13 January 2007

Single-payer for Ohio


Kevin Eigelbach at The Cincinnati Post quoted 78-year-old Dr. Donald L. Rucknagel, former director of the Sickle Cell Center at Children's Hospital, as to why on earth we don't have a single-payer system here in the United States.

Dr. Rucknagel, writes Eigelbach, "has a very unscientific theory about why people - other than those with a vested interest in the present system - oppose government-funded health insurance:

"In addition to the 12 already discovered, there are two cranial nerves in the human brain. Mention the words government or taxes, and the two nerves shut the brain down.

"It's the only explanation. The arguments for single-payer, universal health care are just too compelling."

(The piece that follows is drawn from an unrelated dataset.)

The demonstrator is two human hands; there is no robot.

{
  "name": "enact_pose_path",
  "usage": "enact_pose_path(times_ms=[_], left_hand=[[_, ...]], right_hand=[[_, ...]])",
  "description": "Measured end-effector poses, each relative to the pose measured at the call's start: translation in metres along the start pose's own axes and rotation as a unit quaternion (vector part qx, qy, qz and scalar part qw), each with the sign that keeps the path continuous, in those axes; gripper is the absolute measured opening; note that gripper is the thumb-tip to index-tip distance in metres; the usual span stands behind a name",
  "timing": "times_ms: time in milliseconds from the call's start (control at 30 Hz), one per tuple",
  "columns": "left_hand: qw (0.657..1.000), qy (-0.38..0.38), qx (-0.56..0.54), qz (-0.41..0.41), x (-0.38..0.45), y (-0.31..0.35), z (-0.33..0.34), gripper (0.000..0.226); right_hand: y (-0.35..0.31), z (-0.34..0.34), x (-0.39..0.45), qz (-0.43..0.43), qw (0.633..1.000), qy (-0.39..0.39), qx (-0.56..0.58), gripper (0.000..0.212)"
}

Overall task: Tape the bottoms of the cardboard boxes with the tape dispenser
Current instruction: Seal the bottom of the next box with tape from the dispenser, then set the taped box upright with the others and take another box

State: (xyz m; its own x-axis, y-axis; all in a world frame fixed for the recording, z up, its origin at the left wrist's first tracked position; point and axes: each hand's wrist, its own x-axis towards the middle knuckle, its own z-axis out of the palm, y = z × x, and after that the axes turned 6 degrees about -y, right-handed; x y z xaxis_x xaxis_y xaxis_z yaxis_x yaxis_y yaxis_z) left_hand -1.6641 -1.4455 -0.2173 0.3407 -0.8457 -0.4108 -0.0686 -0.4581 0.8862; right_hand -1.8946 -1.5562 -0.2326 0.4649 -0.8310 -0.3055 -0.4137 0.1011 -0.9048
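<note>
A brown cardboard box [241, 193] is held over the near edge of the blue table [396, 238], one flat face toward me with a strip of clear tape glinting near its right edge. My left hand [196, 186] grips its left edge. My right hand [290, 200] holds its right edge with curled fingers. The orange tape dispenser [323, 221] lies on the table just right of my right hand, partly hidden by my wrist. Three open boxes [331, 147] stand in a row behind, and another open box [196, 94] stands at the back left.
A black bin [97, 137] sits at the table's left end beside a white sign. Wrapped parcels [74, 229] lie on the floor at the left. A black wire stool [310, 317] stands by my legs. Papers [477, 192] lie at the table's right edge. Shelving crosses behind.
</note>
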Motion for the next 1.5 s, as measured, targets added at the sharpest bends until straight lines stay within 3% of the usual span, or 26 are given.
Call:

Single-payer simply means that you don't have to work for a big corporation or lie to an HMO or insurance company in order to get too-expensive insurance. You'd pay less into one fund, just like everyone else in the country, and when you went to the doctor of your choice, the payment would come out of that fund.

Dr. Rucknagel tells Eigelbach that lobbying Health Care for All Ohioans is the most important work of his life.

Dr. Rucknagel and Single-Payer Action Network Ohio, the group behind the act, estimates there would be $11.6 billion in cost savings in Ohio alone from having all claims paid by a single payer, plus the savings from making preventative care more accessible.

As for our current set-up, Dr. Rucknagel asks, "What good is it to have all this medical care if people can't afford it?"

SPAN Ohio has a quote on their website worth remembering, especially for responding to those confused Social Darwinists (otherwise known as free-market ideologues). It's from family farm advocate and poet Wendell Berry:

Rats and roaches live by competition under the laws of supply and demand. It is the privilege of human beings to live under the laws of justice and mercy.